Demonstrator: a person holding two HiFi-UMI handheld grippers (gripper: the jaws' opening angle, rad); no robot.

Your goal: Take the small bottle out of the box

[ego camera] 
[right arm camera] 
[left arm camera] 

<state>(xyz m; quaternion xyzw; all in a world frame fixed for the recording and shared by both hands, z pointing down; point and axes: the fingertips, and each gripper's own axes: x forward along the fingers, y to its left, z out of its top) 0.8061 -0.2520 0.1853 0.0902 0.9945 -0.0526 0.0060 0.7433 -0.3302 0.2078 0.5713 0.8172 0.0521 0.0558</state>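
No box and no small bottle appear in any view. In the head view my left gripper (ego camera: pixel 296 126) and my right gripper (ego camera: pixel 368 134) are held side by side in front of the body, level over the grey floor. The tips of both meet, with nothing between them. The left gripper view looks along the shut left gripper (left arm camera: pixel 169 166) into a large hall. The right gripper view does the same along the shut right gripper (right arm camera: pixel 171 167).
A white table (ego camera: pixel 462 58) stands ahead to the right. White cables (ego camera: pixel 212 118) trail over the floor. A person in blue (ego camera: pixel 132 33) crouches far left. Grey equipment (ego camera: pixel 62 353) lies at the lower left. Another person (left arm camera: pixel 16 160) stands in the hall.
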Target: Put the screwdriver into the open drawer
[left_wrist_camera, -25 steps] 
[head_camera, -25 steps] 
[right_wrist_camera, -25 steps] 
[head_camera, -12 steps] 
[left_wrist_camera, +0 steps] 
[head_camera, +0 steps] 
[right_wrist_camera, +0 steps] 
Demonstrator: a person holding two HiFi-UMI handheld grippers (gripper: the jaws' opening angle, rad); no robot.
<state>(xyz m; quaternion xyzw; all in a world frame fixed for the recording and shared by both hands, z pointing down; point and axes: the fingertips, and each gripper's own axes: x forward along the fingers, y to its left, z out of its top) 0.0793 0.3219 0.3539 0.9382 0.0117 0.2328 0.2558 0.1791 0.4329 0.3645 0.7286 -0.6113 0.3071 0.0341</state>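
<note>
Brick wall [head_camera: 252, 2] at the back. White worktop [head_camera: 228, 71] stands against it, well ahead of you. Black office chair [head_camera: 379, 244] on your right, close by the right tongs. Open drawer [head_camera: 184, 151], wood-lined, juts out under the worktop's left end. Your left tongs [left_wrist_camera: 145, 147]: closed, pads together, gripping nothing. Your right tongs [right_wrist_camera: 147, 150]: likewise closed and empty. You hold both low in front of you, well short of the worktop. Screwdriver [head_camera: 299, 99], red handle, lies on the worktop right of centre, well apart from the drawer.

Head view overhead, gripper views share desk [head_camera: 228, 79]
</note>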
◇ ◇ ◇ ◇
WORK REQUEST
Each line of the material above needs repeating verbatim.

EXERCISE SOLUTION
Demonstrator: a person holding two HiFi-UMI handheld grippers (gripper: the jaws' opening angle, rad); no robot.

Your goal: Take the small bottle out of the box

[ego camera] 
[right arm camera] 
[left arm camera] 

<state>(xyz m; quaternion xyzw; all in a world frame fixed for the recording and shared by both hands, z pointing down; point and axes: the fingertips, and each gripper's own axes: x forward along the fingers, y to its left, z out of its top) 0.8061 -0.2520 0.1853 0.0902 0.9945 -0.0526 0.0060 0.7433 -0.3302 0.2078 0.5713 0.8172 0.0521 0.0558</state>
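No box and no small bottle appear in any view. In the head view my left gripper (ego camera: pixel 296 126) and my right gripper (ego camera: pixel 368 134) are held side by side in front of the body, level over the grey floor. The tips of both meet, with nothing between them. The left gripper view looks along the shut left gripper (left arm camera: pixel 169 166) into a large hall. The right gripper view does the same along the shut right gripper (right arm camera: pixel 171 167).
A white table (ego camera: pixel 462 58) stands ahead to the right. White cables (ego camera: pixel 212 118) trail over the floor. A person in blue (ego camera: pixel 132 33) crouches far left. Grey equipment (ego camera: pixel 62 353) lies at the lower left. Another person (left arm camera: pixel 16 160) stands in the hall.
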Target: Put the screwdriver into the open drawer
[left_wrist_camera, -25 steps] 
[head_camera, -25 steps] 
[right_wrist_camera, -25 steps] 
[head_camera, -12 steps] 
[left_wrist_camera, +0 steps] 
[head_camera, +0 steps] 
[right_wrist_camera, +0 steps] 
Demonstrator: a person holding two HiFi-UMI handheld grippers (gripper: the jaws' opening angle, rad); no robot.
<state>(xyz m; quaternion xyzw; all in a world frame fixed for the recording and shared by both hands, z pointing down; point and axes: the fingertips, and each gripper's own axes: x forward along the fingers, y to its left, z out of its top) 0.0793 0.3219 0.3539 0.9382 0.0117 0.2328 0.2558 0.1791 0.4329 0.3645 0.7286 -0.6113 0.3071 0.0341</state>
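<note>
Brick wall [head_camera: 252, 2] at the back. White worktop [head_camera: 228, 71] stands against it, well ahead of you. Black office chair [head_camera: 379, 244] on your right, close by the right tongs. Open drawer [head_camera: 184, 151], wood-lined, juts out under the worktop's left end. Your left tongs [left_wrist_camera: 145, 147]: closed, pads together, gripping nothing. Your right tongs [right_wrist_camera: 147, 150]: likewise closed and empty. You hold both low in front of you, well short of the worktop. Screwdriver [head_camera: 299, 99], red handle, lies on the worktop right of centre, well apart from the drawer.

Head view overhead, gripper views share desk [head_camera: 228, 79]
</note>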

Here the output is complete.